▶ [TASK TO CARRY OUT] Repeat the data as given. Images do not go in the copy.

▶ [PROVIDED MATERIAL]
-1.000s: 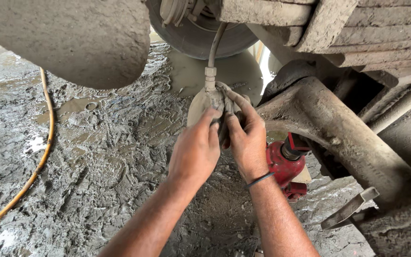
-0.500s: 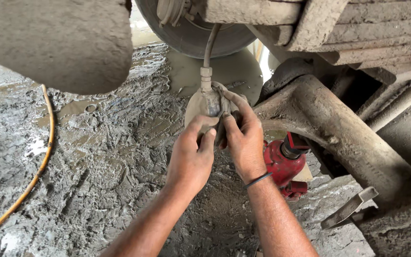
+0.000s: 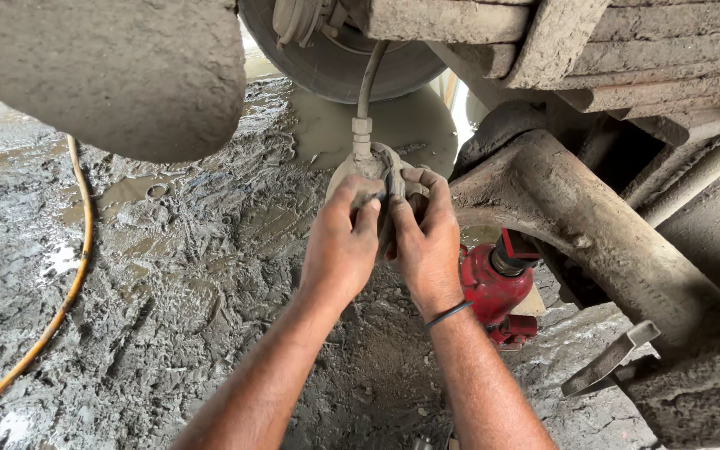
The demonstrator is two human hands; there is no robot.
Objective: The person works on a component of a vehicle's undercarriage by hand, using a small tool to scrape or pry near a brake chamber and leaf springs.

▶ [SOLUTION]
-1.000s: 
-0.500s: 
+0.000s: 
The demonstrator is two human hands; there is no robot.
Objective: The person works on a component of a vehicle's undercarriage by hand, using a small tool to scrape or pry near a brake chamber and leaf springs.

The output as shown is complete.